The P.E.I. government should establish a payroll-deduction type of fund to tackle the anticipated boom in health-care costs, says a Toronto-based think-tank.

The C.D. Howe Institute's new report estimates the province would have to put $14 billion in a bank account today, if it's going to maintain current services over the next 50 years.

That works out to around $99,000 per Islander.

P.E.I.'s health-care administration costs are three times the national average, based on 2010 numbers — or $141 per person, versus a national average of $47 per person.

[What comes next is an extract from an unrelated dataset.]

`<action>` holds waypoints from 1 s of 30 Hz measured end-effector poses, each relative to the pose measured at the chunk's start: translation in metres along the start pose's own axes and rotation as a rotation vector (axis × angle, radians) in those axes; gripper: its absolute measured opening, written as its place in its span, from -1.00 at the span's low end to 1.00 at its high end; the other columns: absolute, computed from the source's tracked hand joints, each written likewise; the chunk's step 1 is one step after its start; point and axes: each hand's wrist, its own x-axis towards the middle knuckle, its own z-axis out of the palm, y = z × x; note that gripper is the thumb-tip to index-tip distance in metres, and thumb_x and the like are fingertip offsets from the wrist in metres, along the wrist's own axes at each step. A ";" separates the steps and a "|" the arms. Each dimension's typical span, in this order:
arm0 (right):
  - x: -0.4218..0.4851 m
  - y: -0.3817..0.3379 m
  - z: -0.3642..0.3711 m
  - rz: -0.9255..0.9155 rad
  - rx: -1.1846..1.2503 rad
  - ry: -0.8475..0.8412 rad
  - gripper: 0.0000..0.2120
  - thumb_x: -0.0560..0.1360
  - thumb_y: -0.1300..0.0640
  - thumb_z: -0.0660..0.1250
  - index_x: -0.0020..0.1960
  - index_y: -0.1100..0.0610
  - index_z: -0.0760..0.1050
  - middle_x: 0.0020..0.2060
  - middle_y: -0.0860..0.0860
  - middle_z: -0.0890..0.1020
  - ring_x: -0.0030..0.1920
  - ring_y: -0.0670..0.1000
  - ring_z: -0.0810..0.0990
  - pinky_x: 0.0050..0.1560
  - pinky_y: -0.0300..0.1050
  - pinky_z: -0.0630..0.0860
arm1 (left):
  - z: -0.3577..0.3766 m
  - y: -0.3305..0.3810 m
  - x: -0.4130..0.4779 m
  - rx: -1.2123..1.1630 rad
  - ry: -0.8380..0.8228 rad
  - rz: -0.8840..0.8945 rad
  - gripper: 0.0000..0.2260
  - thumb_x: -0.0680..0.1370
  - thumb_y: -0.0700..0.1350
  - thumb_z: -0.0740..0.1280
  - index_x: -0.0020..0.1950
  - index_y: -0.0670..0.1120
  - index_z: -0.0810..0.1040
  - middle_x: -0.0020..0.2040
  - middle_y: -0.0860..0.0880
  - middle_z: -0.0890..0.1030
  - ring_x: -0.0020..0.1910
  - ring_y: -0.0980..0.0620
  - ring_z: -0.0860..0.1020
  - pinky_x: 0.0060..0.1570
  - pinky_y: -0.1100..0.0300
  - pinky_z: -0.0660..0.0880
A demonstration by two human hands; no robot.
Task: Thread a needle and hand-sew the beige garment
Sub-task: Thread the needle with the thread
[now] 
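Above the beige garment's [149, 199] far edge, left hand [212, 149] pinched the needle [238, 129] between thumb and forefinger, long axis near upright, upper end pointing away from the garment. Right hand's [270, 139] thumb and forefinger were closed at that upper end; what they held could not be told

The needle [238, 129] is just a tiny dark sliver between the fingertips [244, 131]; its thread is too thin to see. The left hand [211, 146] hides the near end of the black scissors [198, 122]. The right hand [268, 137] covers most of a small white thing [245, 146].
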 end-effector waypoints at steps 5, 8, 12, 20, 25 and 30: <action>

"Perhaps Islanders get appropriately greater coordination of their care thanks to the higher administrative costs than other provinces. But absent a good explanation or calculation from the payoffs of these extra administrative costs in P.E.I., it might seem reasonable to help squeeze them to help shift dollars to areas where they might do more good," said senior policy analyst, Colin Busby.

P.E.I. could mandate a payroll-deduction scheme like Employment Insurance or the Canada Pension Plan, said Busby.

"It's something that we could perhaps apply to a portion of health-care spending. Let's say drugs or long-term care, where there's a very close attachment with age. You know, it would give us a way of helping smooth out the tax burden so that future generations of workers won't face an onerous tax bill from those higher future health costs."

People could apply for these funds, or money could be sent each month so people could spend it however they see fit, said Busby. 

The fund would be administered independently, like CPP, not by government, he said.

Health PEI said these figures are based on data from provincial public accounts, which are not always accurate in terms of actual spending.

Still, CD Howe said there is enough discrepancy in the numbers to raise questions about Health PEI's administrative expenditures.